Solidarität und Gerechtigkeit, darum geht es - wie solidarisch ist diese Gesellschaft und bleibt Solidarität mehrheitsfähig? Dafür müssen wir arbeiten, in dieser Frage ist auch die KAB aufgefordert, Stellung zu beziehen. Ich erinnere in diesem Zusammenhang an den Satz von Jürgen Habermas, der einmal von der "Solidarität als knapper Ressource" gesprochen hat.

1995 hatte ich schon einmal die Ehre, zur KAB zu sprechen. Bei der Durchsicht der Rede von vor 8 Jahren bin ich auf folgende Sätze gestoßen: "Wenn wir die Entwicklung der letzten Jahre ernst nehmen, dann wissen wir, dass jeder neue Konjunkturaufschwung keine nennenswerte Verringerung der hohen Sockelarbeitslosigkeit gebracht hat. (...) Deshalb brauchen wir andere Formen von Arbeit, andere Bewertungen von Nichterwerbsarbeit, andere Formen von deren öffentlicher Unterstützung. (...) dann brauchen wir andere Finanzierungs- und Förderinstrumente....".
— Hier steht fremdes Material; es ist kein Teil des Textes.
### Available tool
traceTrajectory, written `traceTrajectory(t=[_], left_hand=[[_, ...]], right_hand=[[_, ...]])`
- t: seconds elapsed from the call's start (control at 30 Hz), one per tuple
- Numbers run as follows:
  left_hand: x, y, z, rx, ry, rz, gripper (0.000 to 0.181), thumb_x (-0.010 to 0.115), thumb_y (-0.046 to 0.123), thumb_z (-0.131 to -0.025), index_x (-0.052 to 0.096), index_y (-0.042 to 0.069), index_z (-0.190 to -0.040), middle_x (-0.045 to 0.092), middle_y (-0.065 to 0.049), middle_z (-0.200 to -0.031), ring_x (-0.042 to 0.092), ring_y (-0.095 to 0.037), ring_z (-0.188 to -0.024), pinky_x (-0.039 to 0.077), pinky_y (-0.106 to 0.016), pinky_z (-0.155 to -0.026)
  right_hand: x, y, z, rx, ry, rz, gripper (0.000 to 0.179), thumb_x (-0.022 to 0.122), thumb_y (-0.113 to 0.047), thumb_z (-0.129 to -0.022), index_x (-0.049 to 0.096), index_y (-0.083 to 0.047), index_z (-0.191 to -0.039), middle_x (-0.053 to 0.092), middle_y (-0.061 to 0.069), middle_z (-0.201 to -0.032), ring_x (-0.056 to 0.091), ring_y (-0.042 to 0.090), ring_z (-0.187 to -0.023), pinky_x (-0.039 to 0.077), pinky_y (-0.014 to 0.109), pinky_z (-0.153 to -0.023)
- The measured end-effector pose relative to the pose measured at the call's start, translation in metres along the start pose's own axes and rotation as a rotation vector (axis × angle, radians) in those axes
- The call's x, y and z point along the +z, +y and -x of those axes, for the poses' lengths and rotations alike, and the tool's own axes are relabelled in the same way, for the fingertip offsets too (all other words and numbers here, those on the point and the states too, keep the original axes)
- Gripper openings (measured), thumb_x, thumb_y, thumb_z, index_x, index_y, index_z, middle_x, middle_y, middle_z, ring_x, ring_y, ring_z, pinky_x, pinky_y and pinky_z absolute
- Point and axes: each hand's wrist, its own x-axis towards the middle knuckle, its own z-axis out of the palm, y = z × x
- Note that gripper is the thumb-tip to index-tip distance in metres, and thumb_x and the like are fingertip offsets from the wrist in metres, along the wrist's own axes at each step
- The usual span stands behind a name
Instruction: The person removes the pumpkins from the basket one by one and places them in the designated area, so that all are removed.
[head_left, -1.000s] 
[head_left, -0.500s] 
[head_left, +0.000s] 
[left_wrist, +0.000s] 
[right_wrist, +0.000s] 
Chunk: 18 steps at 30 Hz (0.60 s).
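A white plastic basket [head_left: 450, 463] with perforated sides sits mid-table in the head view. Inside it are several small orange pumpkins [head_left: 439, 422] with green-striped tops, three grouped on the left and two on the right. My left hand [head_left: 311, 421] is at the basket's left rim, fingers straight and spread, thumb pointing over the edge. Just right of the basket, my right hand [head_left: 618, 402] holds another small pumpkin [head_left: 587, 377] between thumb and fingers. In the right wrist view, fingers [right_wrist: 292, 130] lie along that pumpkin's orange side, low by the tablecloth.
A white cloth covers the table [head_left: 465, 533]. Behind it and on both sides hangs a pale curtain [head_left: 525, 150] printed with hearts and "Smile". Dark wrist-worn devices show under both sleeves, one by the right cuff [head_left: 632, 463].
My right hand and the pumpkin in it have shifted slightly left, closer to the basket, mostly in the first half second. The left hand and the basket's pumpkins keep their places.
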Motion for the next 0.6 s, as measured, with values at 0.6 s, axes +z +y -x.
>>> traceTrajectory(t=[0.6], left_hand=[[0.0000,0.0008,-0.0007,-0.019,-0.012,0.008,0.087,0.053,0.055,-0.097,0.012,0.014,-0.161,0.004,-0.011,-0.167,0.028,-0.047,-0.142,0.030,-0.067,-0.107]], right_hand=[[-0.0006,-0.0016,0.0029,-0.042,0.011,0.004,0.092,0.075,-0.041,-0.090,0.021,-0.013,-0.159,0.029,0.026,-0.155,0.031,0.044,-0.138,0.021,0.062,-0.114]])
Nicht aus Eitelkeit, sondern weil es schon damals zutreffend war, will ich noch folgendes Zitat hinzufügen: "Es ist allemal sinnvoller, in Arbeit statt in Arbeitslosigkeit zu investieren. Dazu brauchen wir einen radikalen arbeitsmarktpolitischen Kurswechsel." Und schließlich ein letztes Zitat: "Ich glaube nicht, dass es reichen wird, (...) bloße Abwehrschlachten gegen Sozialabbau zu führen. Wir werden den notwendigen Umbau selber gestalten müssen."

Heute, im Jahre 2003 sind wir mitten drin, in diesem Umbau und - auch das gehört zur Wahrheit - er ist schmerzlicher und schwieriger, als man es damals vorhersehen konnte - weil er zu spät kommt und vor allem, weil er unter den Zwängen einer wirtschaftlichen Rezession geschieht.

Es ist gut möglich, dass man später einmal rückblickend sagen wird: das Jahr 2003 war ein Wendepunkt in der sozialstaatlichen Entwicklung.

Die Probleme, die wir lösen müssen, sind also nicht neu, wir haben damals schon darüber diskutiert: Unerträglich hohe Arbeitslosigkeit, wegbrechende Steuereinnahmen, mangelnde Finanzausstattung der Kommunen, Einnahmedefizite bei den sozialen Sicherungssystemen. Es ist nicht von der Hand zu weisen, dass mehr als einmal der Mut (und deshalb auch die Mehrheiten) für - wenn schon nicht weitreichende, dann wenigstens notwendige - Veränderungen fehlten. Verdrängte Probleme holen einen unerbittlich ein. Wir stehen inzwischen nicht mehr vor der Wahl, die Probleme entweder heute oder lieber erst morgen zu lösen. Die Alternative heißt: Entweder wir modernisieren unsere soziale Marktwirtschaft jetzt oder wir werden modernisiert, und zwar von den umgebremsten Kräften des Marktes. Das kann niemand wollen.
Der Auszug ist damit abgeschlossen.